An artificial intelligence (AI) accelerator is a class of microprocessor or computer system designed to accelerate artificial neural networks and other machine learning algorithms. A typical neural network has many layers with many nodes on each layer. The nodes are connected by arcs and each node has an activation function. For inference, each node must (i) multiply input data from each arc by appropriate weights; (ii) add the results from the multiplications; and (iii) apply an activation function. Training a neural network comprises determining the weights for all of the arcs and determining the activation functions for the nodes. Large neural networks can have thousands of nodes and millions of arcs, thereby requiring an enormous amount of calculations for training of and inference by the network. Recently, AI processors have been introduced for such large scale computations. Typically an AI accelerator has many processing cores and uses low-precision arithmetic. For example, some AI accelerators are implemented using ASICs (application specific integrated circuits) that comprise over 65,000, 8-bit integer multipliers.
The activation functions mentioned above are intended for illustration instead of an exhaustive list of all activation functions. In practice, other activation functions, such as Softmax function, are also being used.
An AI (Artificial Intelligence) processor for Neural Network (NN) Processing is disclosed. The AI processor comprises a Core Computing Unit (CCU) comprising at least two Core Computing Elements (CCEs), a unified buffer coupled to the first CCE and the second CCE to store data and a control circuitry coupled to the CCU and the unified buffer. A first Core Computing Element (CCE), corresponding to one level of the CCU, comprises a plurality of Processing Elements (PEs), where each PE comprises a multiplier array, an adder tree and an accumulator. A second CCE, corresponding to another level of the CCU, coupled to output of the first CCE, where the second CCE comprises a plurality of Scalar Elements (SE), and each SE is configured to generate an output of one target activation function for an input to said each SE. The AI processor is configured to perform the NN processing for a plurality of users. At one time instance, at least one of said at least two CCEs is divided into at least two groups to allow at least two users of the plurality of users to share concurrently; and at least one part of one of said at least two CCEs is allocated to a first user of the plurality of users and at least one part of another of said at least two CCEs is allocated to a second user of the plurality of users, and wherein at another time instance after said one time instance, said at least one part of one of said at least two CCEs is allocated to one next user other than the first user of the plurality of users or said at least one part of another of said at least two CCEs is allocated to one next user other than the second user of the plurality of users. Accordingly, the AI processor according to the present invention discloses a flexible AI processor virtualization to allow multiple users to share the resource in space division as well as in time division.
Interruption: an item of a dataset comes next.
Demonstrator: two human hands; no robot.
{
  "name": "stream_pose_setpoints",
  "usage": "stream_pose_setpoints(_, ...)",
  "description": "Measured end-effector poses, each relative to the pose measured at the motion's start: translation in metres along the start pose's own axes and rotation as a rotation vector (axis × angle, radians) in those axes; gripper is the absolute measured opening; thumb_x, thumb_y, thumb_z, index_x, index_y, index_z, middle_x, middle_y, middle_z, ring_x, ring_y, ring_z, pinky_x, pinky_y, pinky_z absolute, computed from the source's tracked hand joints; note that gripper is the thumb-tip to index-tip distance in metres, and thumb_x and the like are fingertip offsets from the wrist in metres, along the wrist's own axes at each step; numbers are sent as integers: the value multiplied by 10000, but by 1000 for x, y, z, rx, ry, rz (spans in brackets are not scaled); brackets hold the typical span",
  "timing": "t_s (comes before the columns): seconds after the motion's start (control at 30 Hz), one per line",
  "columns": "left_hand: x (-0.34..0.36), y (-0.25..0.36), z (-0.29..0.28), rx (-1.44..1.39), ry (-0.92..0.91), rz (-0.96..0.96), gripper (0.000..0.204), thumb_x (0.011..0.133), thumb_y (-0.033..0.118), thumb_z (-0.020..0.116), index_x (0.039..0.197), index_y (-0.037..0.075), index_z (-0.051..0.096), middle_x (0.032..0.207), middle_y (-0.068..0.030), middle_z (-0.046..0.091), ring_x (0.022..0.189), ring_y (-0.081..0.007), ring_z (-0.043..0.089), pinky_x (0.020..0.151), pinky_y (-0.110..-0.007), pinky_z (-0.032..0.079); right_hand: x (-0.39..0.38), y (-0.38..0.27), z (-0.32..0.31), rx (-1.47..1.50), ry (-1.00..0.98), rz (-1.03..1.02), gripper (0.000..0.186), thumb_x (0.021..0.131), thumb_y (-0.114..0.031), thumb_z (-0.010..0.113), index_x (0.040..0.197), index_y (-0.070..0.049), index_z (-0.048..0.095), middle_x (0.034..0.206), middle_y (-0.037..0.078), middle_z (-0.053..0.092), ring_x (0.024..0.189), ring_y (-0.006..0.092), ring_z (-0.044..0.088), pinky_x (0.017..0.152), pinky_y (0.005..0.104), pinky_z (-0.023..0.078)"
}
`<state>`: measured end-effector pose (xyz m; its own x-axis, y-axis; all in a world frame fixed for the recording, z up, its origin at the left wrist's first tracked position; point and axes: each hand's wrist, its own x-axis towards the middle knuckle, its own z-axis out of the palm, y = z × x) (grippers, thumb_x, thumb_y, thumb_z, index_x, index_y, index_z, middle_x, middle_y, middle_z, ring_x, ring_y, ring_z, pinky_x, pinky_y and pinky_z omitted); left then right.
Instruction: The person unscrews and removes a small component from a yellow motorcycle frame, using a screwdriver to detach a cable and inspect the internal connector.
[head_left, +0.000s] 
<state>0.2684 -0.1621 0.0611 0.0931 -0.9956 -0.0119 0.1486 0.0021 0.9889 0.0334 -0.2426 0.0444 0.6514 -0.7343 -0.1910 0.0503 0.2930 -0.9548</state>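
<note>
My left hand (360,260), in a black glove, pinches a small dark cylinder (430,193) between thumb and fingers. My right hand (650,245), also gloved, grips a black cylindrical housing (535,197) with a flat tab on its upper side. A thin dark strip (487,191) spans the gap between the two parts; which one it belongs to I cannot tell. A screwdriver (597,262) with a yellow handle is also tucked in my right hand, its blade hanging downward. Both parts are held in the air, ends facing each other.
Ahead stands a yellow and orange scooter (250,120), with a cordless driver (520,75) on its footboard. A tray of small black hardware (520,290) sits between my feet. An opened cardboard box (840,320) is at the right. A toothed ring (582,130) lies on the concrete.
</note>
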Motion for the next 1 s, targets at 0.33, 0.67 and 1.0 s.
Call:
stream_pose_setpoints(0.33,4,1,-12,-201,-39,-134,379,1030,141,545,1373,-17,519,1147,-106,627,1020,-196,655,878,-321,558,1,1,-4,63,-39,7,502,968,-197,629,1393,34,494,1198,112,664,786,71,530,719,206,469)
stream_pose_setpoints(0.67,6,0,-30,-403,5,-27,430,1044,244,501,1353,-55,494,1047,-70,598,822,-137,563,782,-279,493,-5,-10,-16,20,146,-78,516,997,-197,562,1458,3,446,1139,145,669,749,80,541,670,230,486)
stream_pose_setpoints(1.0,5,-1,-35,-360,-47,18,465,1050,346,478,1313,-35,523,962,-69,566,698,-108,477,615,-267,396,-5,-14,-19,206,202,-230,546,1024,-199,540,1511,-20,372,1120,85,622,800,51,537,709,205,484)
The unified buffer can store activation data for a current layer, one or more next layers, one or more previous layers, or a combination thereof. Furthermore, the unified buffer can store output of one SE for the current layer, and the output of one SE for the current layer can be provided to one PE as the activation data for one next layer. In one embodiment, the unified buffer is implemented based on dual-port memory including a read port and a write port. Furthermore, the read port can be coupled to a read arbiter to arbitrate read request from the first CCE, the second CCE and one data multiplexer, and the write port can be coupled to a write arbiter to arbitrate write request from the first CCE, and one data multiplexer.
In one embodiment, the control circuitry comprises a command sequencer to send commands to the first CCE, the second CCE and the unified buffer to move data around or to control computations for the NN processing. The control circuitry may be coupled to a host CPU (central processing unit) to receive commands for the NN processing.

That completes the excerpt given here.